Climate data for Nova Xavantina (1981–2010)
| Month | Jan | Feb | Mar | Apr | May | Jun | Jul | Aug | Sep | Oct | Nov | Dec | Year |
| Mean daily maximum °C (°F) | 31.8 (89.2) | 32.2 (90.0) | 32.5 (90.5) | 33.4 (92.1) | 33.0 (91.4) | 33.0 (91.4) | 33.7 (92.7) | 35.7 (96.3) | 36.5 (97.7) | 35.5 (95.9) | 33.0 (91.4) | 31.8 (89.2) | 33.5 (92.3) |
| Daily mean °C (°F) | 25.4 (77.7) | 25.5 (77.9) | 25.4 (77.7) | 25.2 (77.4) | 23.4 (74.1) | 21.8 (71.2) | 21.9 (71.4) | 23.7 (74.7) | 26.3 (79.3) | 27.0 (80.6) | 25.9 (78.6) | 25.5 (77.9) | 24.8 (76.6) |
| Mean daily minimum °C (°F) | 23.7 (74.7) | 23.5 (74.3) | 23.3 (73.9) | 22.4 (72.3) | 19.0 (66.2) | 17.1 (62.8) | 15.9 (60.6) | 17.5 (63.5) | 20.6 (69.1) | 22.9 (73.2) | 23.1 (73.6) | 23.3 (73.9) | 21.0 (69.8) |
| Average precipitation mm (inches) | 292.3 (11.51) | 218.8 (8.61) | 193.8 (7.63) | 67.8 (2.67) | 3.6 (0.14) | 4.3 (0.17) | 1.1 (0.04) | 3.7 (0.15) | 32.7 (1.29) | 111.7 (4.40) | 221.6 (8.72) | 266.3 (10.48) | 1,417.7 (55.81) |
| Average precipitation days (≥ 1.0 mm) | 18 | 15 | 15 | 5 | 1 | 0 | 0 | 1 | 4 | 8 | 13 | 17 | 97 |
| Average relative humidity (%) | 87.3 | 87.5 | 87.2 | 83.5 | 77.7 | 74.8 | 68.2 | 57.2 | 60.2 | 71.8 | 83.6 | 86.5 | 77.1 |
| Mean monthly sunshine hours | 153.1 | 149.7 | 186.0 | 244.2 | 270.7 | 273.8 | 288.7 | 299.7 | 213.5 | 188.8 | 160.5 | 139.6 | 2,568.3 |
Source: Instituto Nacional de Meteorologia

== Economy ==
Nova Xavantina is located in the Amazon-Cerrado transition region, one of the world's largest agricultural frontiers.
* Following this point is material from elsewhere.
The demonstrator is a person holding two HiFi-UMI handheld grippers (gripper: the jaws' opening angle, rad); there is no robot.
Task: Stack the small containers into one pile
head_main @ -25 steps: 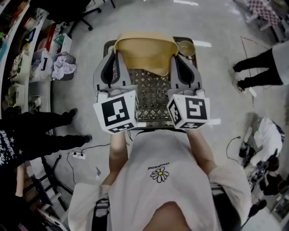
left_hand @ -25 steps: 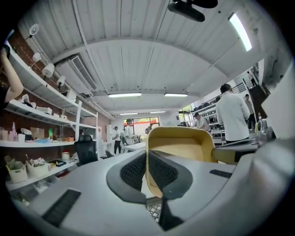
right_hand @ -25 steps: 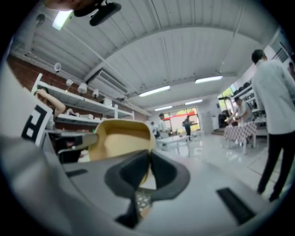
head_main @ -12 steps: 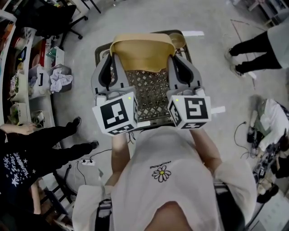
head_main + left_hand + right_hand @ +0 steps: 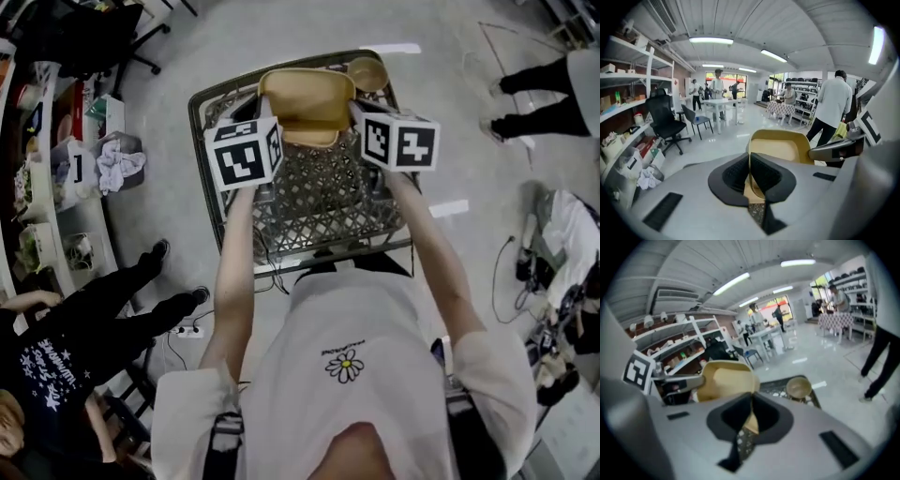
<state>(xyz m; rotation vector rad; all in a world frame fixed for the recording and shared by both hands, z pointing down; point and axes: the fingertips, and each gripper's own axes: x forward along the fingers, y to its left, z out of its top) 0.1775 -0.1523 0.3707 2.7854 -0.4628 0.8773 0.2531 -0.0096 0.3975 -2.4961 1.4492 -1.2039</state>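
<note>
In the head view, the person held a tan container [image 5: 307,94] over a wire basket [image 5: 317,202] that stood on the floor. The left tongs [image 5: 266,111] had the container's rim at nine o'clock and the right tongs [image 5: 355,106] had the rim at three o'clock, so the tub hung between them. A small round bowl [image 5: 367,71] lay at the basket's far corner, at about one o'clock from the container and just beside it. Other people's legs stood on the floor at eight o'clock [image 5: 141,309] and at two o'clock [image 5: 534,89] from the basket.

In the left gripper view, the left tongs [image 5: 749,159] were nearly closed, their dark pads pinching the thin wall of the tan container [image 5: 780,149]. The right tongs [image 5: 834,150] reached the tub's opposite rim at three o'clock. An office chair [image 5: 663,119] stood near shelves at nine o'clock.

In the right gripper view, the right tongs [image 5: 751,409] were likewise clamped almost together on the wall of the tan container [image 5: 724,378]. The left tongs [image 5: 679,380] met the tub at nine o'clock. The round bowl [image 5: 799,387] sat at two o'clock from the pads, in the corner of the wire basket [image 5: 776,384].
</note>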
Crop production, primarily soybeans and corn, and cattle ranching constitute the majority of land in the municipality and agriculture makes up the largest sector of the economy. Due primarily to agricultural expansion, the area has undergone a significant amount of deforestation since the 1980s.

Another economic driver in Nova Xavantina is tourism, primarily cerrado ecotourism. The city is famous for its many waterfalls, and for recreation on the Rio das Mortes, including swimming, boating, and fishing.

== Education ==
A campus of the State University of Mato Grosso (Unemat) is located in Nova Xavantina, offering undergraduate degrees in Agronomy, Biological Sciences, Civil Engineering, and Tourism, and a graduate degree in Ecology and Conservation.